[Problem to solve]
Whenever a line contains "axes", include it in the count; reply with the number of such lines in the data and nothing else.

-------- Raw data --------

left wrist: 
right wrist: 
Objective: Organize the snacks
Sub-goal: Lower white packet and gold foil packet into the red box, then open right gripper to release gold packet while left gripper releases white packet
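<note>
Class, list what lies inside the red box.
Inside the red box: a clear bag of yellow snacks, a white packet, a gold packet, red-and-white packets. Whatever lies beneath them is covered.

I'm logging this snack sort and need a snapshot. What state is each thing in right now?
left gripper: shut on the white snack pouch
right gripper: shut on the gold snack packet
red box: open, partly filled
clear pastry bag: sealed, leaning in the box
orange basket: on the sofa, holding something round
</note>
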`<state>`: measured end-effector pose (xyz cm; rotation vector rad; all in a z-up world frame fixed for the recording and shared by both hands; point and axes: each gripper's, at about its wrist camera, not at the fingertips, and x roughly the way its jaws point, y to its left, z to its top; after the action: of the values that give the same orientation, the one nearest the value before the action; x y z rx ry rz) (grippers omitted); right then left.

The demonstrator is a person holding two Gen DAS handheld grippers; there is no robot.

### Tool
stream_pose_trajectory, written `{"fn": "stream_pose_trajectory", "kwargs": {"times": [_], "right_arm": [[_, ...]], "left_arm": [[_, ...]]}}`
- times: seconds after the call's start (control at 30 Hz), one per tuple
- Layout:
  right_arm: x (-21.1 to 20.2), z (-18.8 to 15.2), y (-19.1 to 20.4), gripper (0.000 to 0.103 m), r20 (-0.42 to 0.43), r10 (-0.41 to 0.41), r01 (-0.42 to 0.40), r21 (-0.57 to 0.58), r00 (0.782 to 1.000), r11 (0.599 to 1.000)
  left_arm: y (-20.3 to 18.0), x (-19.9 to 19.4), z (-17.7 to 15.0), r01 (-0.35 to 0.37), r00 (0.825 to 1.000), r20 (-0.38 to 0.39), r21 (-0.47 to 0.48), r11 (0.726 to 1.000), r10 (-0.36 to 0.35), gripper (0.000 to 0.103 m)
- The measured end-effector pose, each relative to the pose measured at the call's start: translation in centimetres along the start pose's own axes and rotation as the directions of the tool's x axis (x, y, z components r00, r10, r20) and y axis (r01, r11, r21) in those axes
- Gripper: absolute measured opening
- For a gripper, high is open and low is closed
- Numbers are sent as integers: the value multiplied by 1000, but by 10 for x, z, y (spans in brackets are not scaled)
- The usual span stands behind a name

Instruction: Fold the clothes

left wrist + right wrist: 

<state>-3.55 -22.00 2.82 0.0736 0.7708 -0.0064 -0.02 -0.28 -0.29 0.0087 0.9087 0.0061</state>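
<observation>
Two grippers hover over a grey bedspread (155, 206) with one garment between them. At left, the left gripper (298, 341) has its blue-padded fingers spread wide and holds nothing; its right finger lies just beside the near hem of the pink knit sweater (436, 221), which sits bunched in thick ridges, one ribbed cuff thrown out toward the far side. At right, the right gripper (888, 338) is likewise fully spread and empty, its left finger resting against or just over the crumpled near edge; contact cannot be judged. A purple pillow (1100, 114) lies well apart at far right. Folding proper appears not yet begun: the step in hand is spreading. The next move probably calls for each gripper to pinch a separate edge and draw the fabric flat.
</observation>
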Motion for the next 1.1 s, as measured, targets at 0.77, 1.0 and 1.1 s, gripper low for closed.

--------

[Response to the exercise]
2